The point is they have very little in the way of containing attackers and restricting what they can. Until pledge and unveil, almost all their focus in on eliminating bugs which hey, great, but let's have a little more in case you miss a bug and someone breaks in, eh?
An insecure dockerized webserver protected with SELinux is safer than Apache on a default OpenBSD install.
Would you like to point to one that successfully utilizes a weakness in OpenBSD itself, which is the topic and implied statement of the video, rather than a weakness in some application running under the superuser?
Just to underline, I'm not interested in discussing the hows and whys of containing arbitrary applications where one or more portions are running under euid 0. I'm interested in seeing OpenBSD successfully attacked by an unprivileged process/user.
If OpenBSD users installed it through OpenBSD repositories and are running it will they be affected? Yes? Then it counts against the system itself.
It's the way most distros handled security vulnerabilities, though. Without looking, I'm certain Ubuntu has a security advisory for that vulnerability.
So I agree it might not be fair on the face of it or if doing a technical analysis or something, but if you want to compare OpenBSD security to other Linux distros by vulnerability count, (and so many who don't know better do), then vulnerabilities should be measured in the same way across both systems.
I'm sorry, what? What kind of nonsense distinction is this?
Are you trying to very disingenuously try and claim only kernel exploits count as attacks against OpenBSD?
Why the hell wouldn't a webserver zero-day count? If an OS that claims to be security focused can't constrain a misbehaving web server running as root then it's sure as hell not any type of secure OS.
> I'm interested in seeing OpenBSD successfully attacked by an unprivileged process/user.
You realize there is very little that OpenBSD does to protect against LPE if there is any LPE vuln on their system, right? Surely you're not just advocating for OpenBSD based on their own marketing? If you want to limit the goalposts to kernel vulns or LPE's that already require an account you're free to do so, but that's rather silly and not remotely indicative of real world security needs.
If it's a security focused OS, it should provide ways to limit the damage an attacker can do. OpenBSD had very very little in that regard and still does, although things are slightly better now and they have a few toys.
And hey, fun fact, if you apply the same OpenBSD methodology and config of having a barebones install, you'll suddenly find at least dozens of other operating systems with equivalent or better track records.
Plan 9 has had less vulnerabilities than OpenBSD and has had more thought put into its security architecture[0], so by your metric it's the more secure OS, yeah?

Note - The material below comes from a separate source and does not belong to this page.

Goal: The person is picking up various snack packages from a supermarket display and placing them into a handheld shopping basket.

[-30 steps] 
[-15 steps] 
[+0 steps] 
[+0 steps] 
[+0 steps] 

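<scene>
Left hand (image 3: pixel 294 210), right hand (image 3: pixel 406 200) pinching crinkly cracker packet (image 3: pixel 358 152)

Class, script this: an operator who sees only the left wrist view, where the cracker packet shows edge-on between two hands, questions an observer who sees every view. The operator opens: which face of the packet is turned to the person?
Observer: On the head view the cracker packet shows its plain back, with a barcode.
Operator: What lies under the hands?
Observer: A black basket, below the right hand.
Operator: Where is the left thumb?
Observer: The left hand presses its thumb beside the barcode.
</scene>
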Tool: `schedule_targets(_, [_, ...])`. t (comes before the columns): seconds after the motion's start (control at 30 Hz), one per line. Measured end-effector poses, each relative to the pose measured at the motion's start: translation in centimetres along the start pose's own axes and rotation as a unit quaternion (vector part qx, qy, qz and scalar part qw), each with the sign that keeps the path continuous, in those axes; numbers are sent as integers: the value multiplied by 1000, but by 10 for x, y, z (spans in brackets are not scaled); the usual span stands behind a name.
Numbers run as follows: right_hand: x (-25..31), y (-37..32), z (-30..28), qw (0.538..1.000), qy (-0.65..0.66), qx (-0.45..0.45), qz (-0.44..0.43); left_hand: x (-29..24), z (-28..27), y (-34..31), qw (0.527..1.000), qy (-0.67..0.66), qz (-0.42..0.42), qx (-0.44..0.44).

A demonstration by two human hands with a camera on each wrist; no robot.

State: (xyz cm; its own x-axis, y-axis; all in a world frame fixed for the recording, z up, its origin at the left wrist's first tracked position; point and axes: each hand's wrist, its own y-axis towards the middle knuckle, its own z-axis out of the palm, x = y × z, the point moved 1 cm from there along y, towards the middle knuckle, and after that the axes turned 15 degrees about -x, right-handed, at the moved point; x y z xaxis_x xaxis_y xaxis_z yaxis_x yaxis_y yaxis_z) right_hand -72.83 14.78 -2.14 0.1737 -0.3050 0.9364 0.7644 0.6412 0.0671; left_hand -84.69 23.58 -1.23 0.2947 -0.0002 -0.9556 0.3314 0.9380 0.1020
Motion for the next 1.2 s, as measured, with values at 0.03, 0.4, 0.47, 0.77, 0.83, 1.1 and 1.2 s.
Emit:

> Are you trying to very disingenuously try and claim only kernel exploits count as attacks against OpenBSD?
Not at all. I clearly underlined that I'm not looking for cases fitting that specific scenario. The only moving of goalposts is entirely on your behalf by very disingenously misrepresenting my question in a poor attempt to try make your answer or whatever point fit. And on top of that, the tasteless pretending to be baffled...
The thing is, we're trying to talk about the security of OpenBSD compared to its competition.
But you're trying to avoid letting anyone do that by saying only an attack against something in the default install you can do with a user account counts, which is absolutely ridiculous.
I'm not moving the goalposts nor am I pretending in any sense. Your approach just doesn't make sense, measure or indicate anything useful or relevant about the security of OpenBSD. I stated so and explained why.
But hey, keep believing whatever you want buddy.
> "But you're trying to avoid letting anyone do that by saying only an attack against something in the default install you can do with a user account counts, which is absolutely ridiculous."
I don't know who "we" are. The question I asked another poster, where you decided to butt in, regarded escalation from an unprivileged position and nothing else.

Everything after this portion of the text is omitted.